When I started writing my first romance novel, getting 50 000 words down was intimidating. Because I didn’t know any better, I used whichever device I could think of to add to my word count. So, I wasn’t entirely surprised when feedback of my earlier works highlighted those devices as crutches (which they were). As it turned out, my favourite crutch was using secondary characters.
It’s easy to add a character into the mix to brighten things up between your main characters. Easier, still, to do so when you’re running out of ideas to make your plot work and still have 10 000 words to write. But if you’re adding them for the sake of adding them, your reader (and editor) will pick that up. That character you’ve added solely to make your heroine jealous? Yeah, she probably shouldn’t be there.
That’s not to say secondary characters are pointless. They absolutely have a place in your book. They just have to serve a purpose. The first way you can do that is to…
Make Your Secondary Characters Help the Hero or Heroine See Something About Themselves That They Hadn’t Seen Before
This might seem fairly straightforward, but it can be quite hard to do. For example, in the first draft of The Tycoon’s Reluctant Cinderella, my tycoon, Blake, had a half-sister he was quite close to. While their relationship did an excellent job of humanising Blake (him being an intimidating alpha male and all), it only did so to the reader (and, to be honest, to the author). Blake’s sister played no part in the necessary introspection he had to go through to be with the heroine. So, eventually, she was cut out of the final draft.
In my current work-in-progress however, my hero’s sister helps him to see that he’s created his own version of past events, which he’s internalised. This, of course, has become an obstacle between him and the heroine. Since his sister knows his past and personality, she can call him out on his crap. This is especially useful as the hero and the heroine were not yet at the stage of their relationship where she could serve that purpose. After his conversation with his sister, my hero begins to realise some of his demons are of his own creation, which helps him to be more honest with the heroine.

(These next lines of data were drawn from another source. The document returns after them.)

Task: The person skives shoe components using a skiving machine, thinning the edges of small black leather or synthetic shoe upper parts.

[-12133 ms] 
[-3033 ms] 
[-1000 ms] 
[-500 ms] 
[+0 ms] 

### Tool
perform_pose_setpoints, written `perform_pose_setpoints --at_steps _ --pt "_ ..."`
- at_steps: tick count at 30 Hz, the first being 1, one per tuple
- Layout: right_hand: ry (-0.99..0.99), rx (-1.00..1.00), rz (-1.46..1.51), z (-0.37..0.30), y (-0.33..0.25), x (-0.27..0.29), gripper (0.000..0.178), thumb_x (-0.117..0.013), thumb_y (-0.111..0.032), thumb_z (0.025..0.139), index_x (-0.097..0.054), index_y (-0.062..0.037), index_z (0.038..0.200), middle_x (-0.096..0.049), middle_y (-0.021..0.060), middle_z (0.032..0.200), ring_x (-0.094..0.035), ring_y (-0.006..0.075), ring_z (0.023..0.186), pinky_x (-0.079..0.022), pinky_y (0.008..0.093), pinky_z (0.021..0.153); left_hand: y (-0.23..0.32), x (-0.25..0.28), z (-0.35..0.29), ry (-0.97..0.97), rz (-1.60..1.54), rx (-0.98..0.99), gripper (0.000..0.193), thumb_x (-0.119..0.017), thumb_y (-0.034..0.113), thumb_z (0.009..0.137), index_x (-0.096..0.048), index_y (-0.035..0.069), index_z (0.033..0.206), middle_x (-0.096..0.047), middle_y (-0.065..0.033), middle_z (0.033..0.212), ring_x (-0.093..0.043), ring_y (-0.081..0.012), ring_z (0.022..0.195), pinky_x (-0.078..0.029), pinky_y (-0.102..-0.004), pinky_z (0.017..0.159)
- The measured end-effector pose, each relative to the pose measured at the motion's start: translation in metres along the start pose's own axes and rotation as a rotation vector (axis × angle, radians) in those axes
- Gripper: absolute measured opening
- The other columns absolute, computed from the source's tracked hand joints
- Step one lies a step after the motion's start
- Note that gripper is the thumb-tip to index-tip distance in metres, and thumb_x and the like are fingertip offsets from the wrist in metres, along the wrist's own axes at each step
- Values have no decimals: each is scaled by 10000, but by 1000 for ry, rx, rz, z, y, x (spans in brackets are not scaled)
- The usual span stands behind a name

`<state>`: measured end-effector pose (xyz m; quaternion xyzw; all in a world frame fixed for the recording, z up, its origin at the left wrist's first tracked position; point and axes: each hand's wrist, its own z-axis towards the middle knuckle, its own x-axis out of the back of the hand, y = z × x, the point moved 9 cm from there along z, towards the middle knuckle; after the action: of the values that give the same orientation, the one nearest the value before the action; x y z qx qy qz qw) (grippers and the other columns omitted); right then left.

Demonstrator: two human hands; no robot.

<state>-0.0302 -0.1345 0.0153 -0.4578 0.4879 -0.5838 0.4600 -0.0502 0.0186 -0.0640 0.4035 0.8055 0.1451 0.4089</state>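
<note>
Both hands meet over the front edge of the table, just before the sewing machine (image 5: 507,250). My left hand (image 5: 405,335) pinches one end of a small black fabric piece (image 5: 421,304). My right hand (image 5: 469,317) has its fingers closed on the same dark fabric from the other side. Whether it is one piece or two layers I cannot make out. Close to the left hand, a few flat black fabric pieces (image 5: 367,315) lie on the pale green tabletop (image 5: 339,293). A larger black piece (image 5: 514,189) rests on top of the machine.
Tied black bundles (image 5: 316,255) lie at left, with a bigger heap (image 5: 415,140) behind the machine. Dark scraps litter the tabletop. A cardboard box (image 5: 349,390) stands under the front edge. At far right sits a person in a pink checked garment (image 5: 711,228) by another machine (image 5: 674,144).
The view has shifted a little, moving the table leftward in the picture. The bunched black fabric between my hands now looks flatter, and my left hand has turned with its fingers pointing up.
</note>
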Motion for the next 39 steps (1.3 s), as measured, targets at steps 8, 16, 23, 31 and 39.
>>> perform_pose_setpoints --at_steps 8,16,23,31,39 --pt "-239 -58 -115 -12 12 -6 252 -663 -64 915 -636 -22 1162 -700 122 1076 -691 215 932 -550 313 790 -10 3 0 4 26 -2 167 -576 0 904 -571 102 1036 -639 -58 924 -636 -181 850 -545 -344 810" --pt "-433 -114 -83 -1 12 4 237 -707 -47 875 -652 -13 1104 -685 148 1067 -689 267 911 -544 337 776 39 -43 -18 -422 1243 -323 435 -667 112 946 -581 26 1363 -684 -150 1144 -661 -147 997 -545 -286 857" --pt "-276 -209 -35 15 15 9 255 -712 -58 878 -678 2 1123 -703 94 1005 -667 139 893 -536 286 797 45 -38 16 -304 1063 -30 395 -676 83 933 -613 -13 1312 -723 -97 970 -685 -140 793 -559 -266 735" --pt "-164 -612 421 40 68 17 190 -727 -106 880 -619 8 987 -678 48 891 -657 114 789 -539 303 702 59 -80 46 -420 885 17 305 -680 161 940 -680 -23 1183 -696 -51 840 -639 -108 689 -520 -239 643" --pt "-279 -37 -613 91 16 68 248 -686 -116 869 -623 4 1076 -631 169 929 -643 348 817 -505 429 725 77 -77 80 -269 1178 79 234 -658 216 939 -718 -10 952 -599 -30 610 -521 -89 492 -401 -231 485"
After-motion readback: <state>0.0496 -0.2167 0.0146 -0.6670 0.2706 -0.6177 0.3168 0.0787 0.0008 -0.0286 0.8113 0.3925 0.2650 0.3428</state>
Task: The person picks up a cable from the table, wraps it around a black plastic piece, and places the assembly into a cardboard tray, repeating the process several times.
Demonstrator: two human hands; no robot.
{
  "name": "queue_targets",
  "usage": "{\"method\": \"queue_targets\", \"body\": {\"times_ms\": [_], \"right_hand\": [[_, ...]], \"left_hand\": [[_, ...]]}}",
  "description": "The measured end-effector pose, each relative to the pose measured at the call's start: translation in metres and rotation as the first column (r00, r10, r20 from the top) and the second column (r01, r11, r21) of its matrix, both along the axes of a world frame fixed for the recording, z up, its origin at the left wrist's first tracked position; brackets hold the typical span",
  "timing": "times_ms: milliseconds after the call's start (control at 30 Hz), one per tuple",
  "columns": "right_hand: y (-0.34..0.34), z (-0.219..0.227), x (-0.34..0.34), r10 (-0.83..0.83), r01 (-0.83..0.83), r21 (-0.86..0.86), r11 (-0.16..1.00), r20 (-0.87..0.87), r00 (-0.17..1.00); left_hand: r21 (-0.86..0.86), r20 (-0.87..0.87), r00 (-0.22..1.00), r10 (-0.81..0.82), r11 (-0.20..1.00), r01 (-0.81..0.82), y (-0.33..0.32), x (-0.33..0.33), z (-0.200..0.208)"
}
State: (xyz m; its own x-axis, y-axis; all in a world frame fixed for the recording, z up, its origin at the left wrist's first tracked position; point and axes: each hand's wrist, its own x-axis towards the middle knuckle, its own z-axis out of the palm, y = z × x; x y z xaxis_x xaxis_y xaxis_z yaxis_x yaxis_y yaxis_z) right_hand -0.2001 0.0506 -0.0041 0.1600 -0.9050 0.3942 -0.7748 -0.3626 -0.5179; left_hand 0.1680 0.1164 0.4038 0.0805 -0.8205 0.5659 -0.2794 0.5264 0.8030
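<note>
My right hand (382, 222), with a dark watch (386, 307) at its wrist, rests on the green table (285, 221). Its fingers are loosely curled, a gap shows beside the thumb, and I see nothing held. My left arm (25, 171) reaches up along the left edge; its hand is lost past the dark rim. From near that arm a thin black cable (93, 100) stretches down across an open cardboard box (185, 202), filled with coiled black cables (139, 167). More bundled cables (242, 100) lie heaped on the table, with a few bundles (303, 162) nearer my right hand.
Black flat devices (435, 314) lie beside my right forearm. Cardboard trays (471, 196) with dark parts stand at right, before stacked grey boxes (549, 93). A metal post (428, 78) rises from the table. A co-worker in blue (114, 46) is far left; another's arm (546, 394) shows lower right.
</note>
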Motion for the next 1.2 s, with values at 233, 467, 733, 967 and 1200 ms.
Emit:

The second way you can make your secondary characters serve a purpose is to…
Use Secondary Characters to Bring the Hero and Heroine Back Together
Let’s be honest: sometimes our characters need a real kick in the butt. Often, this needs to happen after the black moment. For whatever reason, the hero and heroine are no longer together, and one (or both!) of them needs to be reminded that their love for the other is more important than what’s keeping them apart.
Maybe your heroine has said no to your hero’s proposal because she’s afraid of committing after her parents’ divorce. Having her meet a stranger who’s had a successful marriage because they chose to would be a great way of making her see her future is in her hands. Or perhaps your hero has been absolutely miserable without your heroine, but his fear of love has prevented him from reaching out to her. A friend or family member can help him see that being miserable means that he’s already in love, so he might as well find happiness while he’s at it!
Secondary characters can be a useful tool in an author’s arsenal, or a weapon of destruction. But if you give them a purpose using these simple tips, your reader might end up loving them as much as you do!